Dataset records
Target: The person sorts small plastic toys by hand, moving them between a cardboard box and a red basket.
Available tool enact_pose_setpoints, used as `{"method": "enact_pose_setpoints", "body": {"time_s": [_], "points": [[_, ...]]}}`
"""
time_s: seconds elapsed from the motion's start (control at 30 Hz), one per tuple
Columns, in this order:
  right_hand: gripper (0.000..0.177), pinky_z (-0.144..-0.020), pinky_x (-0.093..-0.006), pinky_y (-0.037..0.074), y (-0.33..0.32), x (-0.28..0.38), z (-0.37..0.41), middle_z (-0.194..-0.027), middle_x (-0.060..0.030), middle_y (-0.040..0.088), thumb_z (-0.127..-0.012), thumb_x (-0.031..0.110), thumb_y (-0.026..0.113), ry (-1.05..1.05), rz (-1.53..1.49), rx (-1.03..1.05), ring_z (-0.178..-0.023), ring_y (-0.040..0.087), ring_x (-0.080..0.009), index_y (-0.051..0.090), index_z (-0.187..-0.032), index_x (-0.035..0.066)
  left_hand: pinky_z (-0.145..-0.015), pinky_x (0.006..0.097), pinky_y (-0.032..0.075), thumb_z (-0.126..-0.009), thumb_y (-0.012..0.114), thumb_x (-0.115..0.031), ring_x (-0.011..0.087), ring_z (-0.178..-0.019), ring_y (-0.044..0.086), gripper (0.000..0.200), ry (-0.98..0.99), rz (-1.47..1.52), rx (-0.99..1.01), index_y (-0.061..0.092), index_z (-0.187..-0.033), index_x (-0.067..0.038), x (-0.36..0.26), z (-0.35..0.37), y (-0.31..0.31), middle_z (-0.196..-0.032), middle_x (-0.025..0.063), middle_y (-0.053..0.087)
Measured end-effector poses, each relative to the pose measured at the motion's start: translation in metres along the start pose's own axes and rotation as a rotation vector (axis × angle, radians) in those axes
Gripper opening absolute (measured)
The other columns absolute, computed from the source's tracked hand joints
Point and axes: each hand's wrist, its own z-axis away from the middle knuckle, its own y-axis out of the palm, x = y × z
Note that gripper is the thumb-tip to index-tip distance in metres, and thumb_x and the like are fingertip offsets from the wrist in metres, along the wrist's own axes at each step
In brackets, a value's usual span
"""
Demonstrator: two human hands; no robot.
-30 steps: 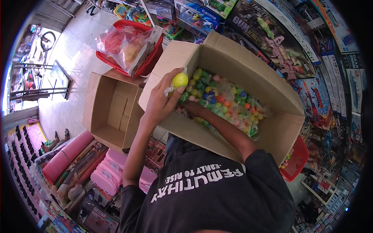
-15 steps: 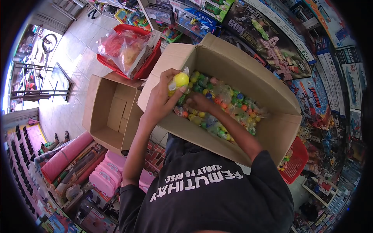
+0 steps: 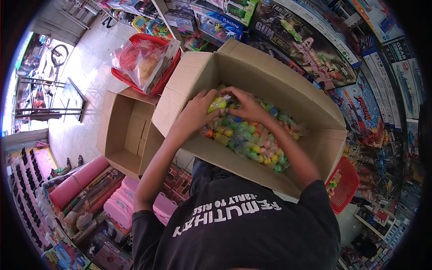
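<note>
A large cardboard box [image 3: 265, 67] with raised flaps stands tilted before me, holding many small coloured balls [image 3: 252, 139] in clear plastic. Over its left end, my left hand [image 3: 194, 112] grips a clear bag of yellow balls [image 3: 217, 105] between thumb and fingers. My right hand [image 3: 247, 107] meets it from the other side, thumb and fingers curved round the same bag at its plastic edge. Parts of the bag are hidden by my fingers.
At the left stands a smaller open cardboard box [image 3: 128, 130]. Behind it, a red basket [image 3: 168, 74] holds plastic bags. Another red basket [image 3: 345, 189] sits to the right. Boxed toys [image 3: 306, 45] line the far side; pink cases [image 3: 121, 204] lie lower left.
My left hand has lowered the yellow balls from above the box's edge to just over the pile. My right hand has come up from among the balls to the bag.
</note>
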Motion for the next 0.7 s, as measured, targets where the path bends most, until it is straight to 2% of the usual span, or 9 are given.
{"method": "enact_pose_setpoints", "body": {"time_s": [0.07, 0.13, 0.2, 0.3, 0.43, 0.53, 0.6, 0.63, 0.7], "points": [[0.046, -0.078, -0.0300, 0.042, 0.005, -0.009, 0.007, -0.108, -0.0043, 0.050, -0.071, 0.012, 0.065, 0.069, 0.014, 0.057, -0.093, 0.051, -0.0164, 0.047, -0.113, 0.008, -0.079, 0.0407, 0.042, -0.073, 0.064, -0.018, 0.0373, -0.097, 0.051, 0.043, -0.123, 0.110, 0.150, 0.041, -0.106, -0.002, 0.010, -0.009, 0.007, -0.104, 0.0207, 0.051], [0.047, -0.081, -0.0293, 0.043, 0.011, -0.011, 0.012, -0.110, -0.0038, 0.049, -0.072, 0.012, 0.065, 0.139, 0.019, 0.118, -0.098, 0.049, -0.0161, 0.046, -0.115, 0.008, -0.079, 0.0406, 0.042, -0.070, 0.066, -0.017, 0.0382, -0.095, 0.052, 0.046, -0.121, 0.133, 0.166, 0.039, -0.105, -0.001, 0.024, -0.014, 0.015, -0.099, 0.0226, 0.053], [0.042, -0.080, -0.0290, 0.043, 0.016, -0.011, 0.016, -0.105, -0.0034, 0.050, -0.074, 0.014, 0.066, 0.177, -0.252, 0.114, -0.098, 0.048, -0.0141, 0.047, -0.112, 0.008, -0.078, 0.0405, 0.043, -0.067, 0.068, -0.016, 0.0391, -0.093, 0.053, 0.050, -0.121, 0.160, 0.182, 0.038, -0.103, 0.000, 0.035, -0.017, 0.024, -0.095, 0.0246, 0.054], [0.038, -0.076, -0.0288, 0.041, 0.032, -0.031, 0.019, -0.103, -0.0055, 0.052, -0.077, 0.025, 0.066, 0.141, -0.368, 0.125, -0.088, 0.051, -0.0156, 0.049, -0.105, 0.006, -0.081, 0.0386, 0.042, -0.065, 0.069, -0.015, 0.0369, -0.096, 0.053, 0.051, -0.081, 0.207, 0.236, 0.038, -0.103, -0.001, 0.049, -0.020, 0.034, -0.099, 0.0246, 0.052], [0.035, -0.075, -0.0286, 0.042, 0.050, -0.066, 0.017, -0.101, -0.0057, 0.052, -0.078, 0.023, 0.066, 0.105, -0.322, 0.230, -0.091, 0.051, -0.0147, 0.048, -0.102, 0.005, -0.084, 0.0372, 0.042, -0.063, 0.071, -0.015, 0.0368, -0.100, 0.051, 0.053, -0.077, 0.079, 0.343, 0.039, -0.103, -0.002, 0.063, -0.027, 0.045, -0.106, 0.0238, 0.048], [0.033, -0.074, -0.0297, 0.044, 0.066, -0.085, 0.013, -0.097, -0.0060, 0.052, -0.079, 0.023, 0.065, 0.187, -0.535, 0.243, -0.087, 0.053, -0.0156, 0.048, -0.101, 0.004, -0.085, 0.0379, 0.043, -0.063, 0.070, -0.015, 0.0374, -0.103, 0.049, 0.053, -0.143, -0.048, 0.387, 0.041, -0.106, -0.001, 0.061, -0.031, 0.051, -0.109, 0.0243, 0.046], [0.041, -0.072, -0.0256, 0.050, 0.074, -0.098, 0.009, -0.113, -0.0074, 0.048, -0.082, 0.020, 0.061, 0.440, -0.688, 0.344, -0.084, 0.055, -0.0130, 0.042, -0.116, 0.006, -0.085, 0.0384, 0.043, -0.064, 0.070, -0.015, 0.0373, -0.105, 0.049, 0.054, -0.183, -0.129, 0.401, 0.042, -0.108, -0.001, 0.061, -0.038, 0.057, -0.111, 0.0248, 0.046], [0.041, -0.072, -0.0256, 0.050, 0.081, -0.104, 0.007, -0.113, -0.0074, 0.048, -0.082, 0.020, 0.061, 0.437, -0.688, 0.348, -0.084, 0.055, -0.0130, 0.042, -0.116, 0.006, -0.085, 0.0385, 0.042, -0.066, 0.066, -0.013, 0.0357, -0.104, 0.050, 0.050, -0.172, -0.201, 0.437, 0.045, -0.110, -0.002, 0.068, -0.044, 0.063, -0.111, 0.0227, 0.049], [0.049, -0.070, -0.0267, 0.050, 0.099, -0.114, 0.003, -0.111, -0.0130, 0.051, -0.080, 0.024, 0.063, 0.691, -0.416, 0.378, -0.082, 0.056, -0.0125, 0.042, -0.121, 0.006, -0.086, 0.0386, 0.042, -0.069, 0.063, -0.012, 0.0341, -0.102, 0.051, 0.046, -0.164, -0.271, 0.469, 0.047, -0.111, -0.002, 0.081, -0.059, 0.074, -0.110, 0.0207, 0.051]]}}
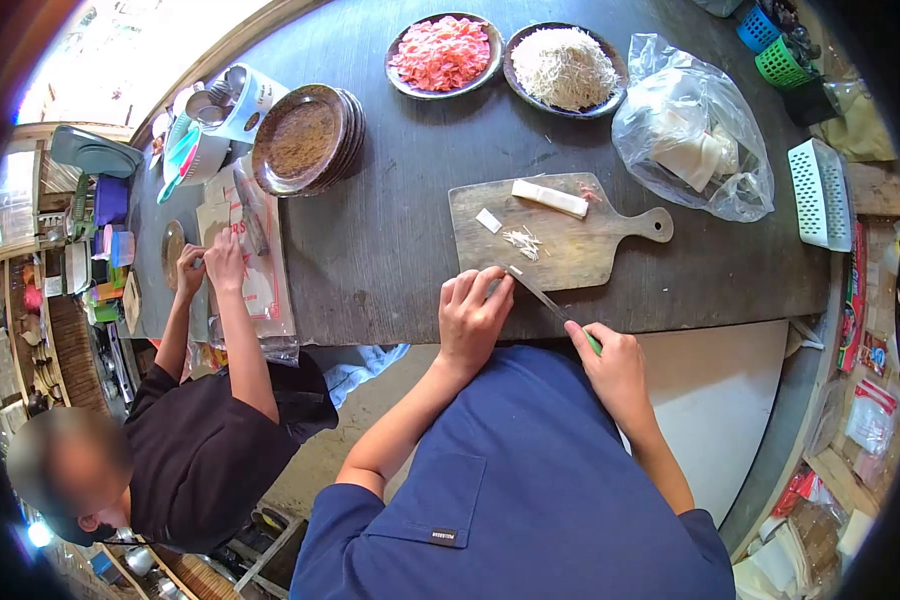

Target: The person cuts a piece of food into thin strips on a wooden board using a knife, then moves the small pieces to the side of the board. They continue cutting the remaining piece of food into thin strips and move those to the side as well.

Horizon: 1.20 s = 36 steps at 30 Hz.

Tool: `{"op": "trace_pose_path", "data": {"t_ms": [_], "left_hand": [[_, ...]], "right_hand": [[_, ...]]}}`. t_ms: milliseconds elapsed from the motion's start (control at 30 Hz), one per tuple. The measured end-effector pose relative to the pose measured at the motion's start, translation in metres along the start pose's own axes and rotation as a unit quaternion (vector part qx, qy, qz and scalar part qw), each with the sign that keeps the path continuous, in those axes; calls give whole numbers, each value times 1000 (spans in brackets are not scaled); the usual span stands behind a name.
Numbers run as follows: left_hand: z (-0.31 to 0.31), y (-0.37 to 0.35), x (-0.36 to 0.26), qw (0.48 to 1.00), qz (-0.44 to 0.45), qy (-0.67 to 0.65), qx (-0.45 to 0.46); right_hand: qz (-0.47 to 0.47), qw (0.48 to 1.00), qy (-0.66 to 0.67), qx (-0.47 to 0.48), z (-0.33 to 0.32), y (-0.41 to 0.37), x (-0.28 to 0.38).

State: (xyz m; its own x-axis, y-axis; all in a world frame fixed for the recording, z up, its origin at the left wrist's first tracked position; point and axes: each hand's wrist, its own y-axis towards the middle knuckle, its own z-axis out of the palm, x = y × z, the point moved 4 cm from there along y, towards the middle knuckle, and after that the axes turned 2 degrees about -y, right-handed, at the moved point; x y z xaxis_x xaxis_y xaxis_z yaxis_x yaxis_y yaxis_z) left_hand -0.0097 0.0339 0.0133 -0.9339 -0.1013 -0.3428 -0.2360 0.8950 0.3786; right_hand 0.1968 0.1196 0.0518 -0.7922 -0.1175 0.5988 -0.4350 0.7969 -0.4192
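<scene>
My right hand (615, 372) is wrapped round the green handle of a knife (542, 295), its blade slanting up and left over the near edge of a wooden cutting board (580, 250). Beside the blade tip, my left hand (473, 318) has its fingers curled in at the board's lower left corner; what they pinch is hidden. A small white piece shows at the tip. On the board lie a white block (550, 197), a flat white slice (488, 220), a small pile of thin white strips (523, 242) and some pink bits (589, 191).
Behind the board are a plate of pink shreds (444, 55), a plate of white strips (565, 68) and a plastic bag (692, 140) holding white blocks. Stacked brown plates (305, 140) stand left. Further left, a co-worker's hands (210, 265) work near another knife (251, 215).
</scene>
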Motion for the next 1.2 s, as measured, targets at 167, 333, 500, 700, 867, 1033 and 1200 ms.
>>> {"op": "trace_pose_path", "data": {"t_ms": [167, 333, 500, 700, 867, 1033, 1200], "left_hand": [[-2, 1, 0, 1000, 0, 9, -1], [1, 0, 1, 1000, 1, 12, -9], [-1, 1, 2, 1000, -4, 10, -10], [-3, 0, 1, 1000, -4, 15, -12], [-5, 3, -2, 1000, -5, 28, -9], [-4, -1, 0, 999, -5, 36, -9], [-3, -2, 0, 999, -11, 38, -7]], "right_hand": [[-6, 1000, -19, -2, -7, -1, 6], [-30, 998, -47, -10, -12, 4, 8], [-21, 999, -41, 11, -18, 7, 11], [-17, 999, -42, 18, -16, 10, 9], [-55, 997, 48, 10, 13, 37, 6], [2, 999, 11, 41, -9, 20, 7], [8, 999, -20, 48, -9, 19, 4]]}}
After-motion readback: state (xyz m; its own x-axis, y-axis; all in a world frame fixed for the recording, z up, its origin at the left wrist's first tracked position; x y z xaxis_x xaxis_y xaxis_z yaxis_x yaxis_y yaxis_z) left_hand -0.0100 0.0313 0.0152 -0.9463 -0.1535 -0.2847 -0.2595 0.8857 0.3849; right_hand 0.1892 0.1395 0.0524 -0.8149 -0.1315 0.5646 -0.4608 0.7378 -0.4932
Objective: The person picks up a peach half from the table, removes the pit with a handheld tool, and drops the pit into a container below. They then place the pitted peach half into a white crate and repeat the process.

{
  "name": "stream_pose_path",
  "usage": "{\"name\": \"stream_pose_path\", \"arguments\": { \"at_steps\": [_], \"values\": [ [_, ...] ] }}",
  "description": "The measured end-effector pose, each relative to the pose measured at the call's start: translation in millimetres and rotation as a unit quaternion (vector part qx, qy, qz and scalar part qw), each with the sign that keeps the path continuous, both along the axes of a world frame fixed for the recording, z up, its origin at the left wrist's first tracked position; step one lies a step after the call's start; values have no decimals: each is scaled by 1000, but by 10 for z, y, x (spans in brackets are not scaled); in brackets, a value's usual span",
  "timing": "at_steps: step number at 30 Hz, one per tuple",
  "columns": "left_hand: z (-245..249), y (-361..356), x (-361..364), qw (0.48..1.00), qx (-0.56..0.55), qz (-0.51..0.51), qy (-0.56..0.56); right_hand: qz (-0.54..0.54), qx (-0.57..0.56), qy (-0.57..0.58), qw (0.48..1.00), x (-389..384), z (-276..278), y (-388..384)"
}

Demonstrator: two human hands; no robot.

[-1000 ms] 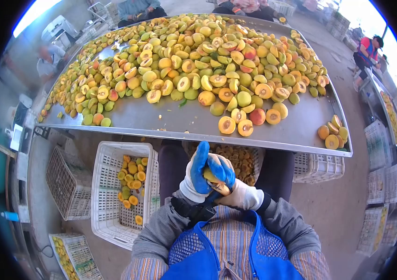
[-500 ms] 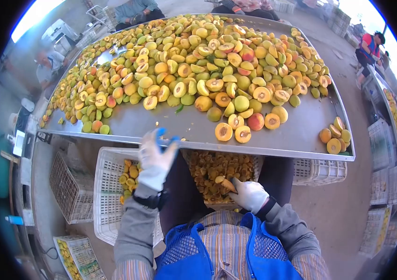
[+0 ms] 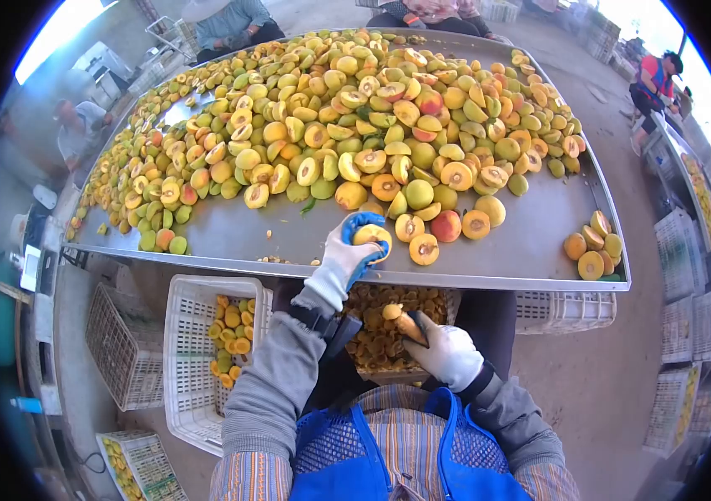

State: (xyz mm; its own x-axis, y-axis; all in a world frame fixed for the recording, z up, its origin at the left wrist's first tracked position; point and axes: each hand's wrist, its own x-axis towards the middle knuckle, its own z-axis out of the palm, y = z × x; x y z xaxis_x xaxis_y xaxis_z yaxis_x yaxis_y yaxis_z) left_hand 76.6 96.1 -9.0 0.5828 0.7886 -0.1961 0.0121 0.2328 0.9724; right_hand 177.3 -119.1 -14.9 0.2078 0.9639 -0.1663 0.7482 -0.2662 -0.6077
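My left hand, in a white glove with blue fingertips, is closed around a cut yellow peach half at the front edge of the metal table. Lower down, my gloved right hand grips a short wooden-handled tool with a rounded light-brown end; the rest of it is hidden in the palm. Beneath that hand, between my knees, a crate holds many brown fruit scraps. Two cut halves lie face up just right of my left hand.
A large heap of halved peaches covers the table's far part. A small pile sits at its right corner. Left of my knees stands a white crate partly filled with halves. Other people sit across the table.
My left hand has moved right along the table edge, from open and bare to closed on a peach half. The right hand keeps the tool, nearly in place.
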Motion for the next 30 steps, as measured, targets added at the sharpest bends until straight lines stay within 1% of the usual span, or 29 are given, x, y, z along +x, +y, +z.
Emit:
{"name": "stream_pose_path", "arguments": {
  "at_steps": [1,2,3,4,5,6,7,8,9,10,11,13,14,15,16,17,18,19,21,22,24,25,26,27,28,29,30],
  "values": [
    [44,-12,-154,998,-29,-33,-34,-26,35,8,999,11,30,2],
    [31,-94,-214,992,-47,-12,-118,-18,55,41,997,28,54,40],
    [15,-177,-274,977,-67,8,-200,-18,54,41,998,52,-44,63],
    [49,-236,-331,970,-136,44,-198,73,-27,-72,994,88,-210,95],
    [42,-294,-404,970,-139,42,-197,160,-108,-181,964,84,-353,72],
    [43,-305,-459,961,-167,70,-211,115,-64,-134,982,8,-340,67],
    [26,-336,-520,948,-199,105,-226,119,-66,-135,981,-20,-335,92],
    [-2,-399,-596,957,-155,98,-226,88,-39,-123,988,-64,-344,88],
    [0,-472,-668,957,-157,101,-224,54,-9,-110,992,-109,-359,83],
    [36,-515,-715,954,-170,99,-225,53,32,-107,992,-114,-380,69],
    [57,-530,-741,950,-185,98,-230,57,36,-110,992,-106,-366,101],
    [-33,-573,-811,952,-185,104,-222,46,53,-79,994,-159,-262,83],
    [-56,-596,-833,957,-180,95,-209,67,-9,-119,991,-119,-333,68],
    [-56,-595,-831,961,-172,86,-197,64,-9,-121,991,-113,-272,91],
    [-55,-584,-824,961,-174,85,-199,9,-35,73,997,-104,-182,129],
    [-62,-603,-844,959,-175,84,-208,-49,-63,268,960,-120,-147,119],
    [-58,-617,-862,957,-174,83,-218,-29,-109,274,955,-55,-303,111],
    [-45,-642,-881,956,-178,83,-216,50,-162,32,985,-26,-386,131],
    [-7,-635,-869,962,-183,95,-182,-11,-105,64,992,-38,-431,103],
    [-52,-622,-897,960,-181,90,-195,-9,-108,63,992,-21,-421,125],
    [-165,-649,-892,960,-185,88,-190,24,-178,98,979,-16,-401,152],
    [-182,-638,-879,961,-182,85,-191,22,-174,97,980,-44,-389,109],
    [-178,-627,-896,961,-202,73,-177,-20,-103,91,990,-66,-370,77],
    [-123,-664,-899,968,-185,76,-153,-54,-35,86,994,-77,-339,77],
    [-125,-715,-895,968,-174,79,-165,-61,30,109,992,-131,-212,81],
    [-119,-752,-856,968,-160,80,-178,-58,37,157,985,-155,-34,82],
    [-91,-808,-811,969,-137,89,-184,-49,52,164,984,-196,97,72]
  ]
}}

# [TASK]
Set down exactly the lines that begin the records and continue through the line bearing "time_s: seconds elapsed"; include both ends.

# [EXERCISE RESPONSE]
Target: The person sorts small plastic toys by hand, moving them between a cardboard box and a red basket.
Available tool enact_pose_setpoints, used as `{"method": "enact_pose_setpoints", "body": {"time_s": [_], "points": [[_, ...]]}}`
"""
time_s: seconds elapsed from the motion's start (control at 30 Hz), one per tuple

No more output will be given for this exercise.